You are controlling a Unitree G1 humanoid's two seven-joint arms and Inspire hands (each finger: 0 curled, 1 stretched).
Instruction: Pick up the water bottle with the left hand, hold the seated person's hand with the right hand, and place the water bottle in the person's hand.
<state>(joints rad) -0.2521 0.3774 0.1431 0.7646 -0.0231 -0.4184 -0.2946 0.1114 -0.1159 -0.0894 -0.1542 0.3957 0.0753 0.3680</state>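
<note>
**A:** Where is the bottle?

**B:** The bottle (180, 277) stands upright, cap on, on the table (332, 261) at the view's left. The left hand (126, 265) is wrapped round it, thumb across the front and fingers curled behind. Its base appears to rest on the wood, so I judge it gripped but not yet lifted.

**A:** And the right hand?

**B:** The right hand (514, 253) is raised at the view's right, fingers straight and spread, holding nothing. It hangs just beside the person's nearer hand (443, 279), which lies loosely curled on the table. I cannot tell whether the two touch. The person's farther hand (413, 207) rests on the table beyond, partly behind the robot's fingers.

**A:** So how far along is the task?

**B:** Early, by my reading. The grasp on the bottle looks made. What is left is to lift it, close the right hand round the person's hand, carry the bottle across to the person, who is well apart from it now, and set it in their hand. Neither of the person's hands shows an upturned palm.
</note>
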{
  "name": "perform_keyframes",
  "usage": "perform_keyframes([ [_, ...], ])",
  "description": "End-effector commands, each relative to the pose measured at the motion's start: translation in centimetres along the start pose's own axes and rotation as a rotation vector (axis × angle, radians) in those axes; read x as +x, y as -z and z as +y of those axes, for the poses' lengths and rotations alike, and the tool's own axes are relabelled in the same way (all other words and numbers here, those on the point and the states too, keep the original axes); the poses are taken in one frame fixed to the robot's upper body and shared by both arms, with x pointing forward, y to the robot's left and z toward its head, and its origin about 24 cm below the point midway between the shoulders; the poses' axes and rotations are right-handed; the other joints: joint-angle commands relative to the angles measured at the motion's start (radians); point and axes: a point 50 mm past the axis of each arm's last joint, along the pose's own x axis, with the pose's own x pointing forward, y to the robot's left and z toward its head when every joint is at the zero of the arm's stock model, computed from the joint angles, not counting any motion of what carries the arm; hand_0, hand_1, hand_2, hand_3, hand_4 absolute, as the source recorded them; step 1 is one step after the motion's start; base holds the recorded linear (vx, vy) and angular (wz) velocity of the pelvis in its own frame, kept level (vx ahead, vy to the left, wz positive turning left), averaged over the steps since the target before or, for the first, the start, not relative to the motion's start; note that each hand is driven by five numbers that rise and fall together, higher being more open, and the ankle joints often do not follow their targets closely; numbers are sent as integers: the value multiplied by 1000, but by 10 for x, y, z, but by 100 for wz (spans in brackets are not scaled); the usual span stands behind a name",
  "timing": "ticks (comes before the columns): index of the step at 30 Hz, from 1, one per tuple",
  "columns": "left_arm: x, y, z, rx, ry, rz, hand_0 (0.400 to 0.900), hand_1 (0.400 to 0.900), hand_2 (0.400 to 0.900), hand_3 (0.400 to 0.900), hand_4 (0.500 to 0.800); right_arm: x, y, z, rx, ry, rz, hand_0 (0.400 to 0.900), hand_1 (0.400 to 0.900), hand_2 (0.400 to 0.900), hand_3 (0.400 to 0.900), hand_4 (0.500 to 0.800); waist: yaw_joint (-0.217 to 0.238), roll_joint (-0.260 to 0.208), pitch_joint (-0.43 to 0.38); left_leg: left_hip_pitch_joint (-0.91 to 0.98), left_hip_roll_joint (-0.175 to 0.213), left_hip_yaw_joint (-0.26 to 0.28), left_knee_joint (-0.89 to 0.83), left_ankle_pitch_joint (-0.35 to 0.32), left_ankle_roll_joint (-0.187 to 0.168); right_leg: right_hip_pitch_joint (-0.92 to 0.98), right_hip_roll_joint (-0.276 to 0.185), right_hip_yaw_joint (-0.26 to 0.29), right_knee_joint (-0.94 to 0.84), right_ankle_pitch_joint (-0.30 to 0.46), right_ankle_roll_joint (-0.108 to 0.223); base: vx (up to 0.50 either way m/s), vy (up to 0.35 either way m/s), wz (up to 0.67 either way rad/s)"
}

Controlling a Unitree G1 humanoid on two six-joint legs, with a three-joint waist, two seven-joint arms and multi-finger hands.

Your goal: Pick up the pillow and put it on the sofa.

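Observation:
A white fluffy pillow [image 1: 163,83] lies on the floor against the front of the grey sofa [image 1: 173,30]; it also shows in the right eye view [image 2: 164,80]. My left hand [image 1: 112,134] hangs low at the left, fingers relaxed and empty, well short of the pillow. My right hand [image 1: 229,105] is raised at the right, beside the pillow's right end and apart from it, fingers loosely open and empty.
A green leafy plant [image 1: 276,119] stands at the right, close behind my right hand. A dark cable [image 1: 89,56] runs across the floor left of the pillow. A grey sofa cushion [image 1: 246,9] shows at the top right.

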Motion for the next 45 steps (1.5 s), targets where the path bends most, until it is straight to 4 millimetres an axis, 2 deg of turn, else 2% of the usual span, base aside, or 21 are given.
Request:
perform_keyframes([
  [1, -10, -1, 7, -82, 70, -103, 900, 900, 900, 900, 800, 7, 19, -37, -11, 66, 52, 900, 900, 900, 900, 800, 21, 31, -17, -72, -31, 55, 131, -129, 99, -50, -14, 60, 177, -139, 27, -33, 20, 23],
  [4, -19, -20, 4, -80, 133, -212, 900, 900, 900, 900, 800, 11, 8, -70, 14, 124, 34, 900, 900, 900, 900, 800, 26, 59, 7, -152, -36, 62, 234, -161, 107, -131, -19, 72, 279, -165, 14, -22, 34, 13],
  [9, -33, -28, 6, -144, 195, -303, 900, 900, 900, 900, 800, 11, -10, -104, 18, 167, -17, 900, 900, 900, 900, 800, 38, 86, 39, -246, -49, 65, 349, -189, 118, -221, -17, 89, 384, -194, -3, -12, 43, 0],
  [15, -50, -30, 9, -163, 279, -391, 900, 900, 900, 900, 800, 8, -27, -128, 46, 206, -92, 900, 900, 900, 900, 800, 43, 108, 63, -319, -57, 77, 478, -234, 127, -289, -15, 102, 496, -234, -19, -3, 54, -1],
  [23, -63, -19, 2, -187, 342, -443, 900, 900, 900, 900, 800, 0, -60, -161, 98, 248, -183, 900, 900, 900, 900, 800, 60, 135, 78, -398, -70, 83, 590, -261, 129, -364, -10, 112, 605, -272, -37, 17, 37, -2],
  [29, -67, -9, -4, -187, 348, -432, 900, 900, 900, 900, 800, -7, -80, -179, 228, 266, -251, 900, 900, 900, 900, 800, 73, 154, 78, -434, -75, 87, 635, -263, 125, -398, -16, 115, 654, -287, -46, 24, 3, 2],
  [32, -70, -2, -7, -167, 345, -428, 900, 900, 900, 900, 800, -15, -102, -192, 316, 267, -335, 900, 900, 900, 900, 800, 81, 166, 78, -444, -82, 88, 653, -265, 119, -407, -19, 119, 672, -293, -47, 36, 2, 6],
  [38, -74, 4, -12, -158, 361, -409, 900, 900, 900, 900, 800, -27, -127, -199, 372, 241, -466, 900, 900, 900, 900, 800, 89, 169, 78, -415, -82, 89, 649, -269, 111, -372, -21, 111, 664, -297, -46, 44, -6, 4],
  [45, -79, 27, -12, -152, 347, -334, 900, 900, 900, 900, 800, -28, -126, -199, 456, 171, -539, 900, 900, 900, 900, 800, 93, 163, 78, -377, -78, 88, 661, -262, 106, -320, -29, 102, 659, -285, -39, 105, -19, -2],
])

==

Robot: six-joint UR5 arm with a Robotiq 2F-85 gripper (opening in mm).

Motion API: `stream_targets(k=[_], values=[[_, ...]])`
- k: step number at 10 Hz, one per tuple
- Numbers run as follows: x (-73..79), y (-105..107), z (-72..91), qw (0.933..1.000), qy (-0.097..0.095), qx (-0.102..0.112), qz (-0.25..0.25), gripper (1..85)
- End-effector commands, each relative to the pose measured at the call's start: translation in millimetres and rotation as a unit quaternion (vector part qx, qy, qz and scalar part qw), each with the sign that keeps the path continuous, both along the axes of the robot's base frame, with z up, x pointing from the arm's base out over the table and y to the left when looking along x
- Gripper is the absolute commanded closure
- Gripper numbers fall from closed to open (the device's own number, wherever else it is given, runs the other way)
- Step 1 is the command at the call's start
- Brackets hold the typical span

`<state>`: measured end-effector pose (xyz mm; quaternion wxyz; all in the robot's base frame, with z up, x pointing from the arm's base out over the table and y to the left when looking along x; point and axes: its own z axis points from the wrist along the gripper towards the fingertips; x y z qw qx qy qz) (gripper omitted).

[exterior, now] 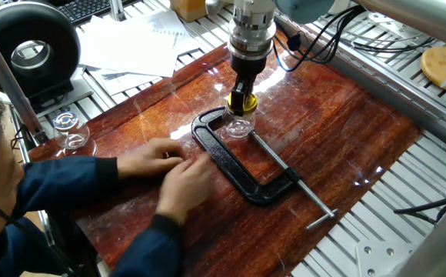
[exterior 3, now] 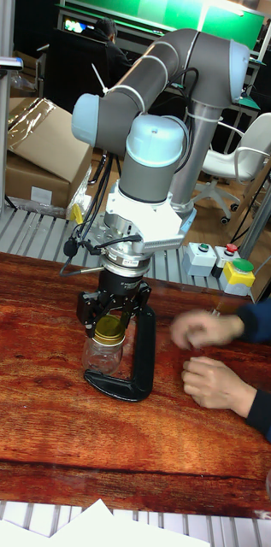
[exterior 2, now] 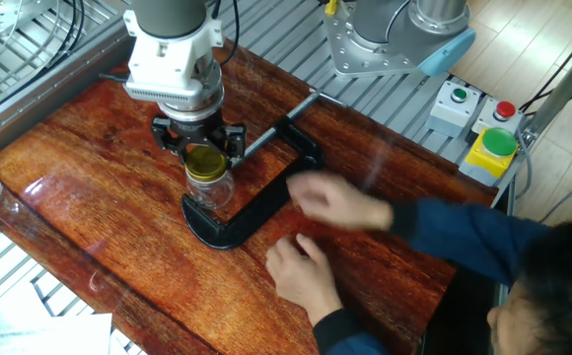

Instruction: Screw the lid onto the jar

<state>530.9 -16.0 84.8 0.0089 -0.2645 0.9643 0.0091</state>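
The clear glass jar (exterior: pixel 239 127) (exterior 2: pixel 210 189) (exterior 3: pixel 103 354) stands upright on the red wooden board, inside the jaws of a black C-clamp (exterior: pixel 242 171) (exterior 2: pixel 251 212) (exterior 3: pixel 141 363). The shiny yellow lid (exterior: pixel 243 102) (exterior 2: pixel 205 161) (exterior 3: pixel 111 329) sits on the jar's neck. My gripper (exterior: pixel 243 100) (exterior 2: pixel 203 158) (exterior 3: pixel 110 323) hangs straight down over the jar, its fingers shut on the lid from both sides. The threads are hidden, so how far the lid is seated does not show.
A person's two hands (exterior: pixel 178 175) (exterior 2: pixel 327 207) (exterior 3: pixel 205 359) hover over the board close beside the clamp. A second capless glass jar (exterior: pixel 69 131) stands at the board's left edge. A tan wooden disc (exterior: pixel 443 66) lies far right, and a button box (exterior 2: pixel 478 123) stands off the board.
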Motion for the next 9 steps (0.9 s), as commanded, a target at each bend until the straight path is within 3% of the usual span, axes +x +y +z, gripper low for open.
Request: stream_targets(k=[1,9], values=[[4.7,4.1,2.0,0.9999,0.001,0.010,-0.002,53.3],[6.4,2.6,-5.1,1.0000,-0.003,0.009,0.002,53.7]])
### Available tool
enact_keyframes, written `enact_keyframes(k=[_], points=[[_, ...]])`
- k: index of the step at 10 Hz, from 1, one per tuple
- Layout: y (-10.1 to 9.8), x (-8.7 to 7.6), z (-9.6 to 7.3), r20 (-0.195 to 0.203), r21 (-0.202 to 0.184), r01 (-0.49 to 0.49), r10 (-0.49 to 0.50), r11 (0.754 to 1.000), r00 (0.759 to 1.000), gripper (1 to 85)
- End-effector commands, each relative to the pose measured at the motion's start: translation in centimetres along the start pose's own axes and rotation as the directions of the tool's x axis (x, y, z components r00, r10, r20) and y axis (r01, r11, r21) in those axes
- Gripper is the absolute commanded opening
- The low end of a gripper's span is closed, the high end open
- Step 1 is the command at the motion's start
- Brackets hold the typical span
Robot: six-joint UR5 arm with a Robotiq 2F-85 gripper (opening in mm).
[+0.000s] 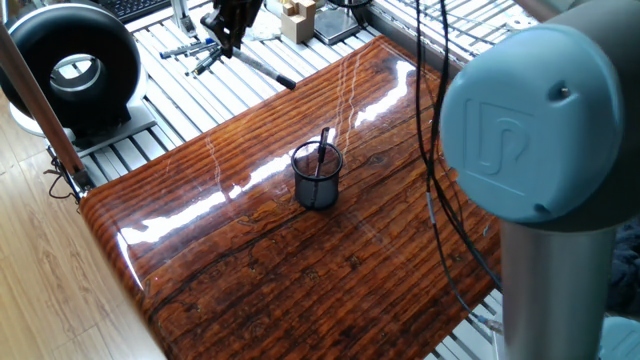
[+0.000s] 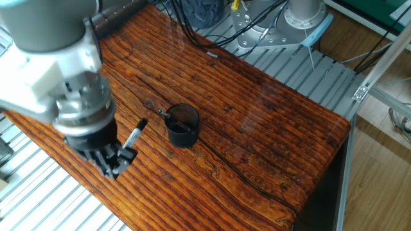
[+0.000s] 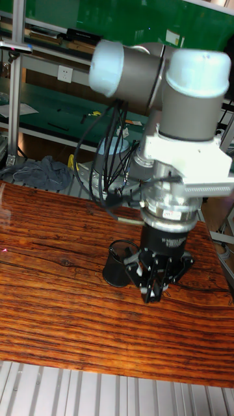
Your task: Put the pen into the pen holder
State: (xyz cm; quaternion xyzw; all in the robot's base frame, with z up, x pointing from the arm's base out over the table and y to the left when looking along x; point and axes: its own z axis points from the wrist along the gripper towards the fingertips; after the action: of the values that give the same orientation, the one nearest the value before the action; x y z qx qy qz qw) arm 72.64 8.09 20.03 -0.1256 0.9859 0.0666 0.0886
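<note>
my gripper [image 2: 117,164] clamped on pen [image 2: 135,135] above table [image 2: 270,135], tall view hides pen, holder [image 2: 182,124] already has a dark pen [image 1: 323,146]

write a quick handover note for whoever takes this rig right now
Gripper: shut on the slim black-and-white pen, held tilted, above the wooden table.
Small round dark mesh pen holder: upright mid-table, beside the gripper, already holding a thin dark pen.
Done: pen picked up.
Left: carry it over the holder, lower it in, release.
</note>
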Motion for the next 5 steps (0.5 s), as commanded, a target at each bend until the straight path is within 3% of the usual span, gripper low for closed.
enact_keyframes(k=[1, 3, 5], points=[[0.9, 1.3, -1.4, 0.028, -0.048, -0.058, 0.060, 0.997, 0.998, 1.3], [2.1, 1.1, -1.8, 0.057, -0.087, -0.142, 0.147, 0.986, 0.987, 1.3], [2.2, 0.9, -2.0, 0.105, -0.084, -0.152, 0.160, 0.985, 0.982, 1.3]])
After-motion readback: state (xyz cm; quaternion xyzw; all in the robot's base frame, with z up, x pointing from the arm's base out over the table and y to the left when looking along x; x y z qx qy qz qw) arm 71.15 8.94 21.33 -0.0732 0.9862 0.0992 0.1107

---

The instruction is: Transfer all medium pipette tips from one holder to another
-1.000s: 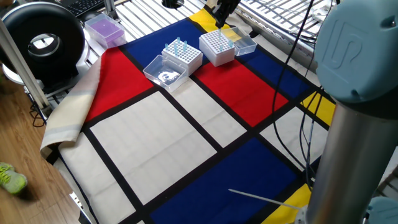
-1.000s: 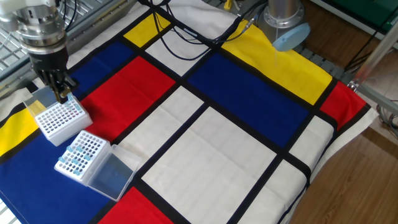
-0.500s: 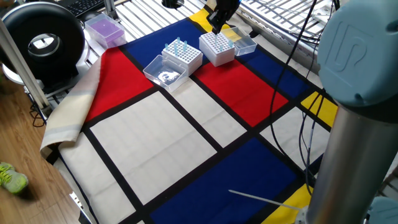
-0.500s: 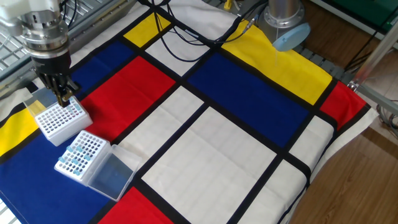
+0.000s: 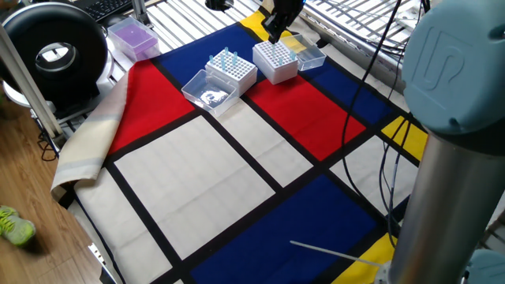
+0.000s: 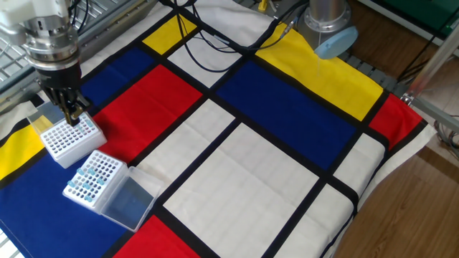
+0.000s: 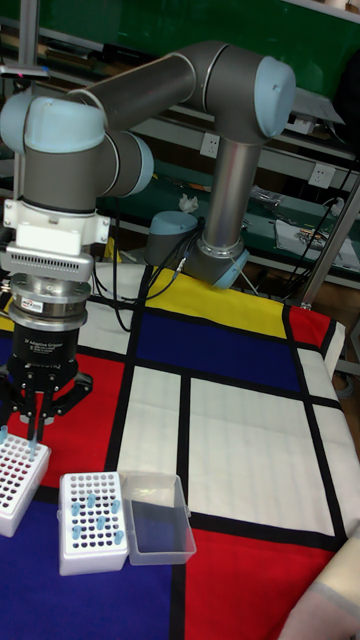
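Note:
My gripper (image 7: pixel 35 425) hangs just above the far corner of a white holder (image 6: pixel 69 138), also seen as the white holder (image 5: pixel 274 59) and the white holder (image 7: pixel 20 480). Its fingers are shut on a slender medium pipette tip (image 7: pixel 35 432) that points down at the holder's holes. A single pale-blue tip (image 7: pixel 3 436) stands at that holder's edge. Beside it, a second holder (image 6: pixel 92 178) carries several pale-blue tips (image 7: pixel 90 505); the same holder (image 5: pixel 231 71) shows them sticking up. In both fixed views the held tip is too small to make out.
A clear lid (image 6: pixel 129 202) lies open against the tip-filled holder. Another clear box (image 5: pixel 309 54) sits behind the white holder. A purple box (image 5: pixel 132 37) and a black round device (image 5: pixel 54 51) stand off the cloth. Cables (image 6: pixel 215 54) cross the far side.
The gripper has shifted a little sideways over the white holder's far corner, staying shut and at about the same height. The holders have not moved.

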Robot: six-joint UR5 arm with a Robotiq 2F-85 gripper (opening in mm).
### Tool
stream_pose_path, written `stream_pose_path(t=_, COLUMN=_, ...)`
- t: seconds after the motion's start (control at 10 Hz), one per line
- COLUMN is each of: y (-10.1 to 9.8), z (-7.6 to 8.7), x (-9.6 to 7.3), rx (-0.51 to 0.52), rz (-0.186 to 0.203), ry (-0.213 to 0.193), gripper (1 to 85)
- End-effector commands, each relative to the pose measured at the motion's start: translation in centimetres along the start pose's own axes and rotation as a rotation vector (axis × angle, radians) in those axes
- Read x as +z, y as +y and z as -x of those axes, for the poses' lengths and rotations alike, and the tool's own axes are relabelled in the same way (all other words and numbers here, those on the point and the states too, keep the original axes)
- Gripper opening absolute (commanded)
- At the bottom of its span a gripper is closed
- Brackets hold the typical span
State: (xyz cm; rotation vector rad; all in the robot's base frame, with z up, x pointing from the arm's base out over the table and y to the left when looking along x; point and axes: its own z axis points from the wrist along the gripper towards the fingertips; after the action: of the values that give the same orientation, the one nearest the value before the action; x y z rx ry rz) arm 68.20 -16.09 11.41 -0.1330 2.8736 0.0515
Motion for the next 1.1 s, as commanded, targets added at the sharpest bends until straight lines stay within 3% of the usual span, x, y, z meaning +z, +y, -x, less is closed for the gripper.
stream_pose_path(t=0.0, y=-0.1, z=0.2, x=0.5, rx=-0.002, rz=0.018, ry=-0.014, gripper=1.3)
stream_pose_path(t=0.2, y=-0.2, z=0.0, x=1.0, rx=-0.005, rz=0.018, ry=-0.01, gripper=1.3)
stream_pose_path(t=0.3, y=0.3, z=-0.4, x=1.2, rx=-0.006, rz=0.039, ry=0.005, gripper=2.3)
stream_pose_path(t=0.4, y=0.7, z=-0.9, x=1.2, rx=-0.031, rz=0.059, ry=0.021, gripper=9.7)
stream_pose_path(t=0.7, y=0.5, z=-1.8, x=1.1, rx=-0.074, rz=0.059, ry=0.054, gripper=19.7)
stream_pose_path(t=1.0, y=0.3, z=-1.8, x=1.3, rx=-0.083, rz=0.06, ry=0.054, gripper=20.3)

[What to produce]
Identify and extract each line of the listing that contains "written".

[Exercise solution]
enact_keyframes, written `enact_keyframes(k=[_], points=[[_, ...]])`
stream_pose_path, written `stream_pose_path(t=_, COLUMN=_, ...)`

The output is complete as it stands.